Events that should trigger V→HP change
- Guest executes
movq PT, %cr3
(PT
is a GP address)- This instruction is privileged and will trap to the VMM
- The VMM can examine the memory starting at
PT
, check it for validity, compose it with GP→HP, create V→HP in VMM-only memory, and install it
- Guest modifies any memory that’s part of a V→GP page table
- Modifications must be transferred immediately to the corresponding V→HP table
- If modifications aren’t transferred, what can go wrong?
- Solutions?
Implementing V→HP
- Dynamic translation: Translate the whole kernel
- Detect memory writes to V→GP page table pages
- Update V→HP tables accordingly
- Paravirtualization (Xen): Guest OS constructs V→HP, VMM validates it
- VMM informs guest which physical pages it may access
- Guest OS constructs V→HP table, installs it
- Xen validates V→HP table (guest cannot access other memory)
- Xen marks V→HP pages read-only
- Any updates to V→HP table require hypercalls (batched for efficiency)
V→HP and Intel VT-x
- When VT-x was new, it had worse performance than dynamic binary translation!
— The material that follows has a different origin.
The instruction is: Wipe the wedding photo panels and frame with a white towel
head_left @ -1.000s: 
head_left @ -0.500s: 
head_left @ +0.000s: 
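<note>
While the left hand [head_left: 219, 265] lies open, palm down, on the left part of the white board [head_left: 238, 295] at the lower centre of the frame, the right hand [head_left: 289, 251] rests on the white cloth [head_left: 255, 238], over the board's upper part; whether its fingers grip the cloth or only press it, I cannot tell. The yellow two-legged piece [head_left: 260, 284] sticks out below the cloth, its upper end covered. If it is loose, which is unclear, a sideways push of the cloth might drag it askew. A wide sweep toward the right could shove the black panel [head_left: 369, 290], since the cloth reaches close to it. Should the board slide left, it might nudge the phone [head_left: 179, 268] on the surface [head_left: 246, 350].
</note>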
- Intially lacked support for MMU virtualization
- Meant VMM had to use Xen-style paravirtualization, or write-protect all V→GP page table
- Either way, lots of #vmexit events
- Needed: Some way for the hardware to allow guests to change page tables—without compromising VMM safety
Extended Page Tables and MMU virtualization
- Intel EPT
(AMD had a prior version) introduces hardware support for the GP→HP table
- A per-guest EPTP register (Extended Page Table Pointer) holds the top-level page for this table
- The processor’s V→HP lookup accesses both the V→GP table and the GP→HP table
- How many memory accesses are required to compute one V→HP mapping?
Kernel virtual machines
-
Initial VMMs (VMware, Xen) were separate software code bases
-
Can we use a normal OS kernel as a VMM to simplify management?
-
KVM is a Linux kernel feature that allows a Linux kernel to behave as a VMM
-
QEMU provides device support, translating host I/O (system calls) to guest I/O (fake devices)
-
QEMU has multiple millions of lines of code
-
Can we do better?
-
Amazon Firecracker
Memory virtualization for devices
- VMM must check all uses of physical addresses
- Does this prevent guests from accessing memory-mapped I/O?
- Example: AHCI requests include physical memory
- VMM must validate or abstract
- Performance costs
- Hardware solution: IOMMU (e.g., Intel VT-d)
- Introduce a page-table structure for devices
- Facilitates direct device-to-user communication too!
- DPDK